* _Problem requirements_: Set out exactly, line by line, the stretch of data below that begins at the line containing "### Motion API" and ends at the line containing "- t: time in", with both ends kept.

* _Data extract_:
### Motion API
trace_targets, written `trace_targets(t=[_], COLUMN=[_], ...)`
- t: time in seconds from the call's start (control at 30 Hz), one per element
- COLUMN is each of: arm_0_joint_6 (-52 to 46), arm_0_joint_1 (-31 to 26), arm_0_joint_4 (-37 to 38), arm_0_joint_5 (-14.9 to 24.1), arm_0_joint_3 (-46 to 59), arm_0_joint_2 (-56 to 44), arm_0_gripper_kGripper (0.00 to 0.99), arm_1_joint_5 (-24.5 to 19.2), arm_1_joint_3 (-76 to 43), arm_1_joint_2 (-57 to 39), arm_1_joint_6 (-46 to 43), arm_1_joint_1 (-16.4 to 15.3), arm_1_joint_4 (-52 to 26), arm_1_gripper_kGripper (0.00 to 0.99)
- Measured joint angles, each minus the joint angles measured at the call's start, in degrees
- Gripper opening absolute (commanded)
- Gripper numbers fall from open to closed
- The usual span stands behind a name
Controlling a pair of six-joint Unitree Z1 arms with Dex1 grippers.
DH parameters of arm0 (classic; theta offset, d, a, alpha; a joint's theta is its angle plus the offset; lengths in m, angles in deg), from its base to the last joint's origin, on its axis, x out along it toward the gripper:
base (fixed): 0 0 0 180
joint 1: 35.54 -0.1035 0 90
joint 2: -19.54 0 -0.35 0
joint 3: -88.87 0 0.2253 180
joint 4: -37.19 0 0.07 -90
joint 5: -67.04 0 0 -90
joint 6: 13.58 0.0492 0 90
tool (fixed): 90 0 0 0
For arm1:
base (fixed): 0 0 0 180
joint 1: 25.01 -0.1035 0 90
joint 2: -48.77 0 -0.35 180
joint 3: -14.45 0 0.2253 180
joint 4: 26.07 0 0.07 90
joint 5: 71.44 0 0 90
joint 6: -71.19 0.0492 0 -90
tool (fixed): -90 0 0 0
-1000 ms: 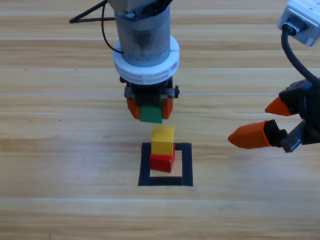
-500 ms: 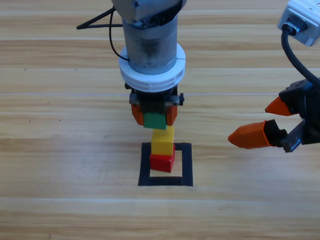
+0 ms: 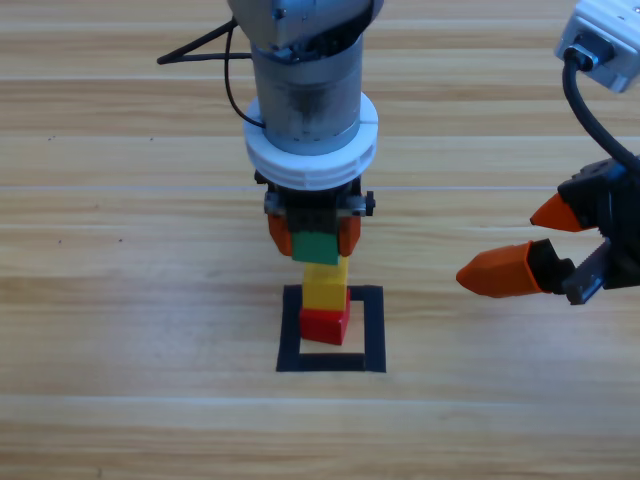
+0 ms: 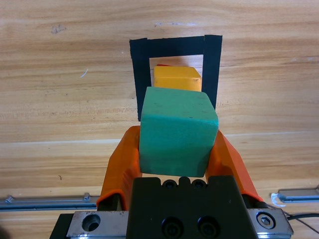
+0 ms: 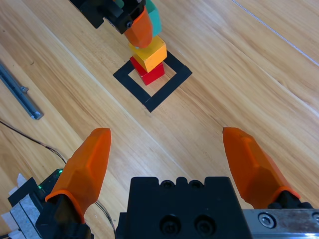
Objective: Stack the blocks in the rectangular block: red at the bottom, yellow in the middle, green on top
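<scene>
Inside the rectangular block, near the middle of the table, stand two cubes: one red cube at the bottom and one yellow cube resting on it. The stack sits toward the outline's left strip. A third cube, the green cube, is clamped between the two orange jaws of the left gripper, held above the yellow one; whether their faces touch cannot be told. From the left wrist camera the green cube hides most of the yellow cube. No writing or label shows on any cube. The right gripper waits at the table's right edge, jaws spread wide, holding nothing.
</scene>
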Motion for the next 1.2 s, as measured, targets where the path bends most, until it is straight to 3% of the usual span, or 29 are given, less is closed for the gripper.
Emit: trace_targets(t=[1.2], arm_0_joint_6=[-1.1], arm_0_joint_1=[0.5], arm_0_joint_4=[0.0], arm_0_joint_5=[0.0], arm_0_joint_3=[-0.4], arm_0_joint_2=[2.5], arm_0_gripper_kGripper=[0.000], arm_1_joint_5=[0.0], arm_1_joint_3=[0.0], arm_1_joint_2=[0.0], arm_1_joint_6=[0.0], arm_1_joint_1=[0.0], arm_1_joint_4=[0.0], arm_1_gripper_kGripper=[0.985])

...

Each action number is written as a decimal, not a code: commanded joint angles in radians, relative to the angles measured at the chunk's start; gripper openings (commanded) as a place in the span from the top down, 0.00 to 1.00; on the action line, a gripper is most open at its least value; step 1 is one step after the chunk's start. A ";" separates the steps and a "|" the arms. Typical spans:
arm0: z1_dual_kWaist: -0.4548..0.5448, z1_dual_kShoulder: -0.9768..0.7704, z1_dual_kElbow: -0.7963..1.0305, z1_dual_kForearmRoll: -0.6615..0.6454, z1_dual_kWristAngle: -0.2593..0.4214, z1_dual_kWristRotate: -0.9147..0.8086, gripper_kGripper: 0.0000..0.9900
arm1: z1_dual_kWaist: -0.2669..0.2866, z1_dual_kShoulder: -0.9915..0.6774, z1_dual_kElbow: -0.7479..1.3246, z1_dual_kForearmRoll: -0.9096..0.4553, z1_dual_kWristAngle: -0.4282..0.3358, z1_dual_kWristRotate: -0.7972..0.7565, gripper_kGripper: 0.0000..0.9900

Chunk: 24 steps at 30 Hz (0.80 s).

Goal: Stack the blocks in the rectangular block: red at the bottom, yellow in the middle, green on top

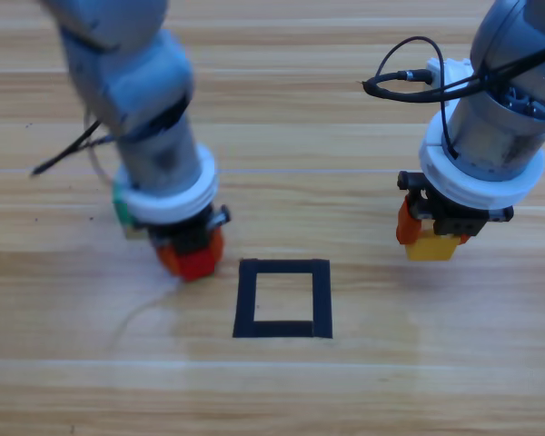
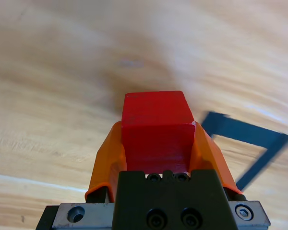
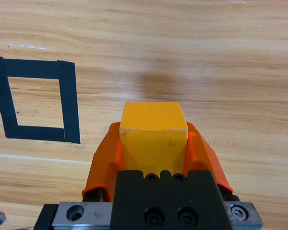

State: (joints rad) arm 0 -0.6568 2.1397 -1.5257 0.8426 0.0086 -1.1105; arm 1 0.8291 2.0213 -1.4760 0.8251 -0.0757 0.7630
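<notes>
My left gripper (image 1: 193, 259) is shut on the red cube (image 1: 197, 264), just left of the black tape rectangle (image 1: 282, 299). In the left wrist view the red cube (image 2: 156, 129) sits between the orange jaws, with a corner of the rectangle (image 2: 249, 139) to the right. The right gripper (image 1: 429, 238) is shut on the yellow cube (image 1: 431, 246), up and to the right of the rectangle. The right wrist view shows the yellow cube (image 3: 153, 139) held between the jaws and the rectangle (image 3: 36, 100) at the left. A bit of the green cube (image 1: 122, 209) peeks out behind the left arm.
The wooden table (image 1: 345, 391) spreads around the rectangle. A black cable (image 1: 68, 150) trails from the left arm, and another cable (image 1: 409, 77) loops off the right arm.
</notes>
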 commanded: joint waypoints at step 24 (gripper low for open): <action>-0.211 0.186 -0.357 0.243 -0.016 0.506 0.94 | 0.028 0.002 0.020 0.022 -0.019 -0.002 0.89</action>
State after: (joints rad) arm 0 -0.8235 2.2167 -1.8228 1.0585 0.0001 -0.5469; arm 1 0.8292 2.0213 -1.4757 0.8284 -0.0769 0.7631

* _Task result_:
### Motion API
trace_targets, written `trace_targets(t=[_], COLUMN=[_], ...)`
- t: time in seconds from the call's start (control at 30 Hz), one per element

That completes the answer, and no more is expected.